The "defect removal efficiency" was the total number of defects found and eliminated before the software applications reached clients. After 90 days of usage, client-reported defects were added to internal defects in order to calculate the percentage of defects eliminated prior to release. (There will of course be more defects found after 90 days, but a standard time interval is necessary to have consistent calculations.)
Compared to the poor results associated with CMMI level 1, all of the other methods listed in Table 1 demonstrate significant improvements. With larger samples there would be somewhat different results, but the basic concept of measuring defect potentials and defect removal efficiency levels would remain the same.

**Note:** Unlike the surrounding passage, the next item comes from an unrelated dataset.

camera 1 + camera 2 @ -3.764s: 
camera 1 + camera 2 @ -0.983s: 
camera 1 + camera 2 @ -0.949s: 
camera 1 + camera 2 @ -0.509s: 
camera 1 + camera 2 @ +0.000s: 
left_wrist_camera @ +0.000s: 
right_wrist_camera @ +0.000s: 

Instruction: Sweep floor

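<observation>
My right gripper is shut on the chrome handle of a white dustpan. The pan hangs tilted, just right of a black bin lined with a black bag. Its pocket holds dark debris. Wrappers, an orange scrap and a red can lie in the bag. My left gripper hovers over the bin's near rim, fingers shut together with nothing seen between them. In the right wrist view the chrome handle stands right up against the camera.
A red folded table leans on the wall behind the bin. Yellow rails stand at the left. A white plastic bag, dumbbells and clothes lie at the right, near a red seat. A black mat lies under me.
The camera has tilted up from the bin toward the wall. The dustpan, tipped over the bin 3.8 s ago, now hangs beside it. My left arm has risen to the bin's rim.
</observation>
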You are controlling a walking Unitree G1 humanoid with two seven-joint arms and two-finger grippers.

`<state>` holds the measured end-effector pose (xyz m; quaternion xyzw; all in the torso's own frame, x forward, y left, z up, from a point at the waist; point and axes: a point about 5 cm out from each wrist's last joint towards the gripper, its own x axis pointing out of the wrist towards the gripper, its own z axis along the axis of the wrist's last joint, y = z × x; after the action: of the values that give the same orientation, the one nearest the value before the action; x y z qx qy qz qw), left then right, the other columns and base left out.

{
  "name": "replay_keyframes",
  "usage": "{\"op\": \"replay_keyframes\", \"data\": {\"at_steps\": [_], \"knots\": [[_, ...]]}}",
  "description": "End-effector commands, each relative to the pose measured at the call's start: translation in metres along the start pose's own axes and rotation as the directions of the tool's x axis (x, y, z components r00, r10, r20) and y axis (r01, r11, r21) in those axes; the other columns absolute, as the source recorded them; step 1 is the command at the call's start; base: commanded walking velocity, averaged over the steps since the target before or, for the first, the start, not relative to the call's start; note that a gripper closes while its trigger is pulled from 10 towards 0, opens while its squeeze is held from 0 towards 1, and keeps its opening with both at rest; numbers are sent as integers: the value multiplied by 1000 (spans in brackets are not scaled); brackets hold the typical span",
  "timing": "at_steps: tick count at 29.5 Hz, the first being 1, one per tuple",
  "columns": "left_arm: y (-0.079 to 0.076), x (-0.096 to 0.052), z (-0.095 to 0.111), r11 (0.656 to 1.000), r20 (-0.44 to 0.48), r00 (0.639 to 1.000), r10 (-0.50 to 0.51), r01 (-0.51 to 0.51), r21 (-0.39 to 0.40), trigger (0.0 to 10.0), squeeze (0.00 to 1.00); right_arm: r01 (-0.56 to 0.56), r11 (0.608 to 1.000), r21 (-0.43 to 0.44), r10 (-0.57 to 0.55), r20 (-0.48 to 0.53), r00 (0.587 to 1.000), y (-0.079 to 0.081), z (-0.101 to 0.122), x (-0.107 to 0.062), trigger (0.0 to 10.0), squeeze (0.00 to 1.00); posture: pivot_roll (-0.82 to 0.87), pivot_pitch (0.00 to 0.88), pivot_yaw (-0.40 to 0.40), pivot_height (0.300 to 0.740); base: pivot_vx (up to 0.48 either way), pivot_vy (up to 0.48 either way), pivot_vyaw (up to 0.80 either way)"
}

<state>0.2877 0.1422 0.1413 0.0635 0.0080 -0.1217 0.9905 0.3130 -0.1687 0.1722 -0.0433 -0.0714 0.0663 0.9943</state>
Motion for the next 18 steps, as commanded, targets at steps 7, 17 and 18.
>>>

Based on studies of about 13,000 applications the approximate average for defect removal efficiency in the U.S. is only about 85%. Therefore all of the methods that top 85% can be viewed as being better than average.
The upper limit of measured defect removal efficiency is only about 99%. Projects that top 95% tend to use sophisticated combinations of inspections, static analysis, and multiple test stages. Projects that achieve only 85% or less in defect removal efficiency typically use only testing, and are also low in test coverage.
If you have a scientific calculator handy, take the size of the application in function points and raise it to the 1.25 power. The result is the approximate number of defects that will occur. Try this for 10, 100, 1000, and 10,000 function points, and you can see that as code gets bigger, you get dramatically more functional defects. (While you have your calculator out, raise the size to the 1.2 power to see how many test cases you'll need. If you raise size to the 0.4 power, you get the number of months it will take. Divide size by 150, and you get how many people are needed on the development team.)